Copy each line below in which the string "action" occurs.

━━ Material provided

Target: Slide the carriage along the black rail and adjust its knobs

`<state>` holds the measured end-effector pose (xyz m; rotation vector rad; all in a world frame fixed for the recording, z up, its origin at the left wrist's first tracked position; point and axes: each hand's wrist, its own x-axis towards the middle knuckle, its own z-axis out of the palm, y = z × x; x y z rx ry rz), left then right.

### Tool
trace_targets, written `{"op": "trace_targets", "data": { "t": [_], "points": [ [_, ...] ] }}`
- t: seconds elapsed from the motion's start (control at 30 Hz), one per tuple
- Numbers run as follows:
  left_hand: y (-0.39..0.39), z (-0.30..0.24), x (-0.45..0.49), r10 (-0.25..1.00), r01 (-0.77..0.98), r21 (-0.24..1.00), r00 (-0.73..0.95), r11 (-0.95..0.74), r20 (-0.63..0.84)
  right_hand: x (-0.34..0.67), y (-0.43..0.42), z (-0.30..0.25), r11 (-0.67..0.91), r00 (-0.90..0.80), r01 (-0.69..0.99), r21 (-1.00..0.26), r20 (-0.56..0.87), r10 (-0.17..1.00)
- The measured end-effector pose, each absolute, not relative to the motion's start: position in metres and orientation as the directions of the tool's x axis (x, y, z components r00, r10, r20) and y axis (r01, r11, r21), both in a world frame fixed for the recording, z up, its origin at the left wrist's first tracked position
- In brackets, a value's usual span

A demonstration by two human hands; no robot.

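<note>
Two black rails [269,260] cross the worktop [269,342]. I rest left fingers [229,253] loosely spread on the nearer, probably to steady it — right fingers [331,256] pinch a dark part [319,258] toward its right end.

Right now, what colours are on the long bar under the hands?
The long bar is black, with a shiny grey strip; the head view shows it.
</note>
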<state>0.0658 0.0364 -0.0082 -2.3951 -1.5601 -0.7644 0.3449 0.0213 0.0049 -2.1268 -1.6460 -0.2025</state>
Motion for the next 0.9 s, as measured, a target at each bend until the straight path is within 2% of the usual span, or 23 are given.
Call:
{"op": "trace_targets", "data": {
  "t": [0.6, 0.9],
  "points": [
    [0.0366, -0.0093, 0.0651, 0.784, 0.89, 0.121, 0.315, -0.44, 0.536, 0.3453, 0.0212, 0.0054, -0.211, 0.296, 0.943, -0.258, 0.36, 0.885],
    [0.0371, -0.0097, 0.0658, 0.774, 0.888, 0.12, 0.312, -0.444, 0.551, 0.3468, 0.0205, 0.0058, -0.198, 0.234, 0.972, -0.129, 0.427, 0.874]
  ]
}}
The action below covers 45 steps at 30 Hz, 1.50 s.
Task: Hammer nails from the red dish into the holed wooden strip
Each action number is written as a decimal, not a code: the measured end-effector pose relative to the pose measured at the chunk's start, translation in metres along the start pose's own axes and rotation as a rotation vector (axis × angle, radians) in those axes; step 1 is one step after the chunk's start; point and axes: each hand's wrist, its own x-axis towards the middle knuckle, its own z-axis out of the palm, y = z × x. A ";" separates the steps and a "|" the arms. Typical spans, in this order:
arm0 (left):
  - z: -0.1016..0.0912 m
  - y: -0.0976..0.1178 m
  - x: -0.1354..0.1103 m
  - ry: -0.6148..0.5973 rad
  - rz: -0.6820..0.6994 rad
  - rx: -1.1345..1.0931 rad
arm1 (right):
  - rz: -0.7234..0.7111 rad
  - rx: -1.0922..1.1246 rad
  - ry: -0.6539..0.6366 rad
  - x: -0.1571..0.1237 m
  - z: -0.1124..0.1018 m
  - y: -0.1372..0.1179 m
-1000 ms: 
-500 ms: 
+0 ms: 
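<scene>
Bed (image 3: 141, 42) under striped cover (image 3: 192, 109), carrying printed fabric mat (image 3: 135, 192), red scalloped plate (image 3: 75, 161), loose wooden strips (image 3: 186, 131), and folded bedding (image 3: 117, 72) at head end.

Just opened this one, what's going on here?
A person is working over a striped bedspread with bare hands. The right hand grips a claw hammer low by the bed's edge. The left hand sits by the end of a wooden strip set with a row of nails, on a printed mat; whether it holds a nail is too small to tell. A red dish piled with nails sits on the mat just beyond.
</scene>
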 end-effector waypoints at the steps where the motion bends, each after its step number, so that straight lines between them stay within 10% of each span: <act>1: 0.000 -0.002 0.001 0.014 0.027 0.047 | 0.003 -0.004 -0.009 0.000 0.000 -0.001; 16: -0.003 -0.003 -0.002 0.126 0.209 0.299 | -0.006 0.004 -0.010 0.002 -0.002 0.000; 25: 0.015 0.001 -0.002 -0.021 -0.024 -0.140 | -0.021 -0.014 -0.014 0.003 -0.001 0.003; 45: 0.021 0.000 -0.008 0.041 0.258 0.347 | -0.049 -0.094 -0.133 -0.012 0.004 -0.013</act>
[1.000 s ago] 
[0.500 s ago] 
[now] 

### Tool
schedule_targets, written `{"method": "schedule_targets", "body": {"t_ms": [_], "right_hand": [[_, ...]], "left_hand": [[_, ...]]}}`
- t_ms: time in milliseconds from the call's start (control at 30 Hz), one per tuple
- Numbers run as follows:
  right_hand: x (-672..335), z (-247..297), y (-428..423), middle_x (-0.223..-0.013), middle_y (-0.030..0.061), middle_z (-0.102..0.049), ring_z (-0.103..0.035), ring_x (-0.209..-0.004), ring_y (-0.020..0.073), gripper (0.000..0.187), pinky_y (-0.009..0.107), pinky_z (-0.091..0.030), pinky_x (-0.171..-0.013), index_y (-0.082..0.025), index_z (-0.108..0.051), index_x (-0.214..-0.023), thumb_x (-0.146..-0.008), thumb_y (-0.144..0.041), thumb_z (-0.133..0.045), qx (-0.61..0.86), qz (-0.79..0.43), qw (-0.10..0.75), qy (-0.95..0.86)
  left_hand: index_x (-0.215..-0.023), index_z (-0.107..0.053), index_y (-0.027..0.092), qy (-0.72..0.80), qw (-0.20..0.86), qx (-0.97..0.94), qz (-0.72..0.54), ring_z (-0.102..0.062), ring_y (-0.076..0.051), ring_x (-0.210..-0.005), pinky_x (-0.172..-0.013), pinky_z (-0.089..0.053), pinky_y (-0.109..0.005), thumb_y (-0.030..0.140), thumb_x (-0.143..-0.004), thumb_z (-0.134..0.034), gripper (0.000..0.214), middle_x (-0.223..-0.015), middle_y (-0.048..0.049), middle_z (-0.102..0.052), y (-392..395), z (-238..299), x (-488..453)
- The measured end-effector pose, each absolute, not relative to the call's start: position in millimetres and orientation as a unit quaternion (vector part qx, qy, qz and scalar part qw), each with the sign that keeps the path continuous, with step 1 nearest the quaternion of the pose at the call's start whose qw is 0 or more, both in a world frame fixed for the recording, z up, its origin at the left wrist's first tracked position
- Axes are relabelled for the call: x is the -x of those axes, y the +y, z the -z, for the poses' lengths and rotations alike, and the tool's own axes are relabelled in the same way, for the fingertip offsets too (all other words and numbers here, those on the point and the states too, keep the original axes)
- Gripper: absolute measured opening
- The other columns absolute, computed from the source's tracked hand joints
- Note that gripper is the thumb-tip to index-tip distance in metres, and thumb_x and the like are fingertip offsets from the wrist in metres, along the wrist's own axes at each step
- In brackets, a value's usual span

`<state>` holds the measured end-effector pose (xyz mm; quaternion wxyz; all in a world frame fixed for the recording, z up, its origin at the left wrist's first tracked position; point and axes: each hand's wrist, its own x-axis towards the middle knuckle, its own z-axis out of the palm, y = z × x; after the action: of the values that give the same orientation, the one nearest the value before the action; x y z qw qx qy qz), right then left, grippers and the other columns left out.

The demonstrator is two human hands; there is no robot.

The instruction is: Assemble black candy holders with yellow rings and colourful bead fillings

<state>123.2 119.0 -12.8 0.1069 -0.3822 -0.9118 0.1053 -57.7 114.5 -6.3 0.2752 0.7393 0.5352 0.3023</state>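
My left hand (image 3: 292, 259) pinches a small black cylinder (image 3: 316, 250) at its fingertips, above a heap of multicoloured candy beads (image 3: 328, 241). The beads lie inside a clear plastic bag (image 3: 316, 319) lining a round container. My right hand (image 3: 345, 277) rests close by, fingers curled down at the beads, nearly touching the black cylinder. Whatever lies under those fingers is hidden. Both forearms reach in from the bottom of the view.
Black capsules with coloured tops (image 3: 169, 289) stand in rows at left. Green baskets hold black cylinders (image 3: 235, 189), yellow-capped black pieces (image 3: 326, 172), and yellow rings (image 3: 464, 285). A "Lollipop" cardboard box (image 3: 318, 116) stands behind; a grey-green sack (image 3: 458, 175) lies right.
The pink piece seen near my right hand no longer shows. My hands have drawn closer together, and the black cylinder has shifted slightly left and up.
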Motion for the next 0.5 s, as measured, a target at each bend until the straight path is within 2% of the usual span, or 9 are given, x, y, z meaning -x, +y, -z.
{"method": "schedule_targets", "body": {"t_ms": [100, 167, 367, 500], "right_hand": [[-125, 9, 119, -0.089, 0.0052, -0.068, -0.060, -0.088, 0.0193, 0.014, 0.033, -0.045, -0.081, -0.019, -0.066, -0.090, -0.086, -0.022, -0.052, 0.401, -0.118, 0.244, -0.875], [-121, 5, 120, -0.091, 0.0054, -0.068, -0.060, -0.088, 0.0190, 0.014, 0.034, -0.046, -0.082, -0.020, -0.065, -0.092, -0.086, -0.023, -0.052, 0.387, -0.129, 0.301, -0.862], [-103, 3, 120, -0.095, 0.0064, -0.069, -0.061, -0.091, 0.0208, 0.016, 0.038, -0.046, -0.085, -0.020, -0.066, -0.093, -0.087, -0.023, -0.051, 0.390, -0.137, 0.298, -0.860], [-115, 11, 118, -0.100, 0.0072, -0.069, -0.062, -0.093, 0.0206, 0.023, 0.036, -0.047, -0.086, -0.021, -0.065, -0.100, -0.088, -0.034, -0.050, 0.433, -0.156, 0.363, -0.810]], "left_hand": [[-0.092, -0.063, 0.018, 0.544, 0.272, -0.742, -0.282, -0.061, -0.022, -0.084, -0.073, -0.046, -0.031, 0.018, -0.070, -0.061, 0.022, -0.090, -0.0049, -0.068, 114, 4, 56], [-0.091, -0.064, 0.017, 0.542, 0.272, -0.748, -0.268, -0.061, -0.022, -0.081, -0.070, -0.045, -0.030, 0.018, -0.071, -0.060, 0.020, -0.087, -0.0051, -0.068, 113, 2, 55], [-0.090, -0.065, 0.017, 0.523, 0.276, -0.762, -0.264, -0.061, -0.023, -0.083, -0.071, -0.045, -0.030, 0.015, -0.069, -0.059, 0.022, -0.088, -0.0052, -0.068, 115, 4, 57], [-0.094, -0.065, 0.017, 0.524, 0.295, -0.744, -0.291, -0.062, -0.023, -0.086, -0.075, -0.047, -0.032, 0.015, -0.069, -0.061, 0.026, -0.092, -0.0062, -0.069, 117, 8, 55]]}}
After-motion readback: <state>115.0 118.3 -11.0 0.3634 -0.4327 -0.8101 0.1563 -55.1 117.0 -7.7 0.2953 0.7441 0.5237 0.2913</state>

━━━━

Result:
The action below covers 45 steps at 30 Hz, 1.50 s.
Each action number is written as a decimal, not a code: the measured end-effector pose relative to the pose measured at the chunk's start, translation in metres along the start pose's own axes and rotation as a rotation vector (axis × angle, radians) in those axes; step 1 is one step after the chunk's start; point and axes: each hand's wrist, its own x-axis towards the middle knuckle, its own z-axis out of the palm, y = z × x. A ";" separates the steps and a "|" the arms. Typical spans, in this order:
`<state>` holds the measured end-effector pose (xyz mm; quaternion wxyz; all in a world frame fixed for the recording, z up, its origin at the left wrist's first tracked position; point and axes: each hand's wrist, its own x-axis towards the middle knuckle, its own z-axis out of the palm, y = z × x; after the action: of the values that give the same orientation, the one nearest the value before the action; x y z qw qx qy qz), right then left, grippers and the other columns left out.

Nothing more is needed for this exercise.